▶ _Exercise aim_
Whenever a line contains the string "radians", copy it out of the entries.

▶ _Input material_
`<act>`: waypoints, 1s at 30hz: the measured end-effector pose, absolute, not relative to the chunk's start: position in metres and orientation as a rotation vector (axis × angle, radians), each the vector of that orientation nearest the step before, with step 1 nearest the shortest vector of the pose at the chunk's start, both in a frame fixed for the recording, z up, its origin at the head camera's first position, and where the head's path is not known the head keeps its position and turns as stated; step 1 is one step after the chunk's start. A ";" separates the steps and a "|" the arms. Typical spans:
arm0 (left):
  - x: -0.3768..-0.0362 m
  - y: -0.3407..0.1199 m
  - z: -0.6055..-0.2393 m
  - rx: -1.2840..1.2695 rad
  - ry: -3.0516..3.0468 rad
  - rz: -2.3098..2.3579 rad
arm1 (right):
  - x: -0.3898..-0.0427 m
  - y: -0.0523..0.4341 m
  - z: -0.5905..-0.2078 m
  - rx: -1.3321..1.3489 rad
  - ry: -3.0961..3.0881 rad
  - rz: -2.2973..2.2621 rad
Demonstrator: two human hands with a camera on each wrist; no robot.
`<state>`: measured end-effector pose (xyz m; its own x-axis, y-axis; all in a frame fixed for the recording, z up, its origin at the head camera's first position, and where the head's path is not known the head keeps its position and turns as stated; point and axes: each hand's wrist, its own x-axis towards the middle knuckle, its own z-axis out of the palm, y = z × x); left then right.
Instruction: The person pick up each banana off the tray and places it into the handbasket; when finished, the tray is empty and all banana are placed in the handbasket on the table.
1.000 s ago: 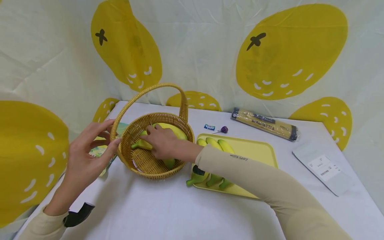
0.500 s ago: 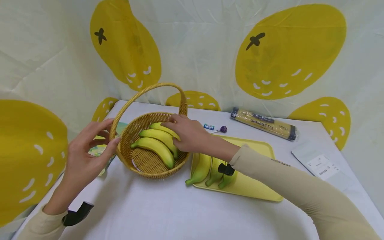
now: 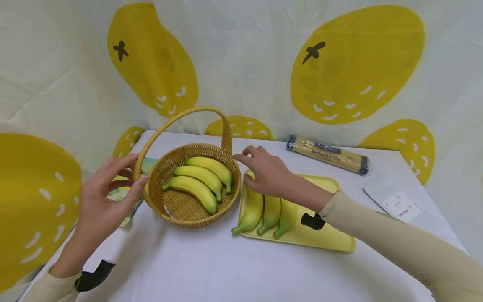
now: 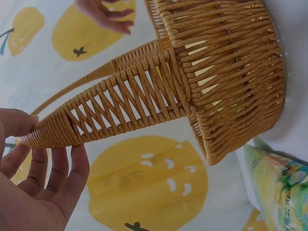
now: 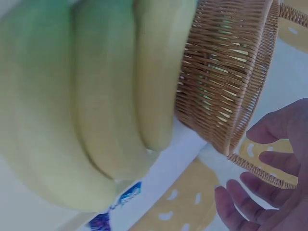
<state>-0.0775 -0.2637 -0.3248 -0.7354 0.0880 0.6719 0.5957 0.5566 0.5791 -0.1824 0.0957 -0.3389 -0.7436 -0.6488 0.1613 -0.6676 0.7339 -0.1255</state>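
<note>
My left hand [image 3: 103, 197] pinches the left side of the handle of a wicker basket [image 3: 183, 221], thumb on one side and fingers on the other in the left wrist view. Three bananas [image 3: 193, 191] lie side by side in the basket. My right hand [image 3: 271, 171] is off the basket's right rim, holding nothing, its fingers loosely bent and spread in the right wrist view. Below that hand, three more bananas [image 3: 252, 214] rest on the left part of a yellow tray [image 3: 332, 235], stem ends over its front edge. The hand hides their far ends in the head view.
A spaghetti pack [image 3: 327, 155] lies at the back right, a pale grey packet [image 3: 392, 203] at the right. Behind the basket's left side is a colourful bag [image 4: 284, 187]. A small blue wrapper [image 5: 127, 193] and a purple lollipop [image 5: 100, 222] show in the right wrist view.
My right hand has drawn out of the basket and moved right to above the tray, uncovering three bananas inside. My left hand stays on the handle.
</note>
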 end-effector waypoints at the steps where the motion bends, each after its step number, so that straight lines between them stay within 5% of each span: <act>1: -0.077 -0.264 -0.325 -0.551 -2.198 -1.124 | -0.180 0.099 -0.340 1.061 -2.831 0.265; 30: -0.077 -0.264 -0.330 -0.517 -2.196 -1.092 | -0.138 0.176 -0.382 0.758 -2.967 0.357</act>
<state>-0.0775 -0.2638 -0.3295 -0.7284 0.0678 0.6818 0.5845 0.5807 0.5667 -0.1382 0.1759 -0.3824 -0.8776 -0.4660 0.1130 -0.4795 0.8525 -0.2080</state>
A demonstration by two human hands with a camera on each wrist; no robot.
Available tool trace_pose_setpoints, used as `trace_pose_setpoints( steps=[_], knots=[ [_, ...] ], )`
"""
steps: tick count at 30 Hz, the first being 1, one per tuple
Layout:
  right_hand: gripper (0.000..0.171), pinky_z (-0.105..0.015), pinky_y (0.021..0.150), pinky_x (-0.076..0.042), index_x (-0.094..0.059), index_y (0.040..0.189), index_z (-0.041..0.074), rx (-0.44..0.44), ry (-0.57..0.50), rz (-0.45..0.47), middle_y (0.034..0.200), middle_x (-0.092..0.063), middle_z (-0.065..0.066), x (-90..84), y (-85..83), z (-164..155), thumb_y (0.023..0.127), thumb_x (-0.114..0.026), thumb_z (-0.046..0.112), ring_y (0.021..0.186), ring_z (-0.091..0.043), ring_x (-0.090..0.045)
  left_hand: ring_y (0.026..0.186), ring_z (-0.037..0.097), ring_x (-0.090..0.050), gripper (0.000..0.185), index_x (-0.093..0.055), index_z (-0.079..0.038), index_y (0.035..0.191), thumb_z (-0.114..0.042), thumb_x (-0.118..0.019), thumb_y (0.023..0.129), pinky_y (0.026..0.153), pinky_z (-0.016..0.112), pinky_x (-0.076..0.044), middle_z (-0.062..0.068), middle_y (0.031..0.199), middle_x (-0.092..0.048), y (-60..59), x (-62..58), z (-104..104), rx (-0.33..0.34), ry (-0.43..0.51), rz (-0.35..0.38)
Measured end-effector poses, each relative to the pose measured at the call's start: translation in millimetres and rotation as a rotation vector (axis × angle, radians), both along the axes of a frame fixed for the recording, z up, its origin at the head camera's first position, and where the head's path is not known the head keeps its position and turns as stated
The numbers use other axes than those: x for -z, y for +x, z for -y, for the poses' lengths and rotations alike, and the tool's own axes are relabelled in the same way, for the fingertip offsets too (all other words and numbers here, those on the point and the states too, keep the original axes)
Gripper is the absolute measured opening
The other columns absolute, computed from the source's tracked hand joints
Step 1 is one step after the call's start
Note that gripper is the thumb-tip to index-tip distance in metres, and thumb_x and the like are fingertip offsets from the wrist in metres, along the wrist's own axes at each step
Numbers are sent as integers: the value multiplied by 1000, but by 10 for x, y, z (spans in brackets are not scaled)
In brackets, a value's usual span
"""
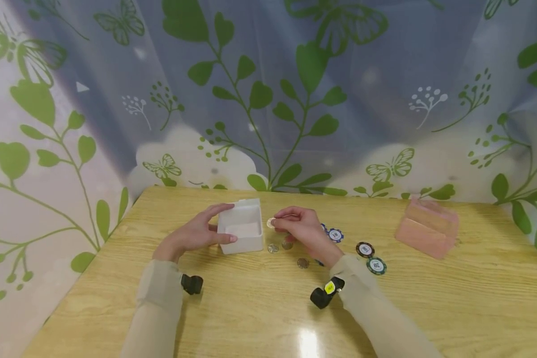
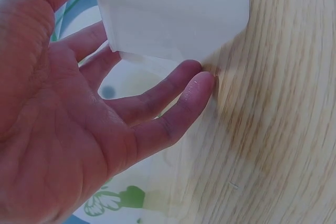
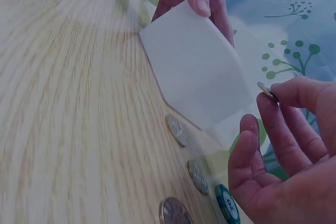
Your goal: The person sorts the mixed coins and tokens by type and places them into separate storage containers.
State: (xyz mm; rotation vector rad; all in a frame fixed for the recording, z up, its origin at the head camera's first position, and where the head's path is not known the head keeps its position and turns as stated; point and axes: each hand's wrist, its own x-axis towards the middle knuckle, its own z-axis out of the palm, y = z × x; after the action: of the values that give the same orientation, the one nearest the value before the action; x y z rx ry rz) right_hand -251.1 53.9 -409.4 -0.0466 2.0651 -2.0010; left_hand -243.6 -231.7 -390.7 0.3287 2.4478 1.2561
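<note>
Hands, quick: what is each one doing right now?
Left hand: grips the white box on the table.
Right hand: pinches a coin beside the box.

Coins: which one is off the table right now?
The coin pinched in the right hand, held beside the white box. The other three coins lie flat on the table.
</note>
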Motion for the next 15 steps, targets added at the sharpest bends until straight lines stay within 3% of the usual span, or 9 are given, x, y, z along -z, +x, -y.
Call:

▶ _Answer to this exercise_
`<act>`: waypoints, 1s at 30hz: the measured end-effector pose, absolute, not relative to the chunk's start: position in metres and orientation as a rotation vector (axis × angle, radians), each the vector of that orientation nearest the step before, with step 1 nearest the shortest vector of the pose at the chunk's start, both in a frame fixed for the recording, z up, its origin at the head camera's first position, and where the head's path is not known the head keeps its position and turns as stated; step 1 is one step after the chunk's start. A ";" separates the steps and a "|" the arms. Typical spans:
Measured end-effector poses, each relative to the pose measured at the call's start: translation in millimetres and rotation as a rotation vector (axis × angle, radians), both along the axes of a frame fixed for the recording, z up, its origin at the head camera's first position, and where the head's path is not known the head keeps its position and turns as stated

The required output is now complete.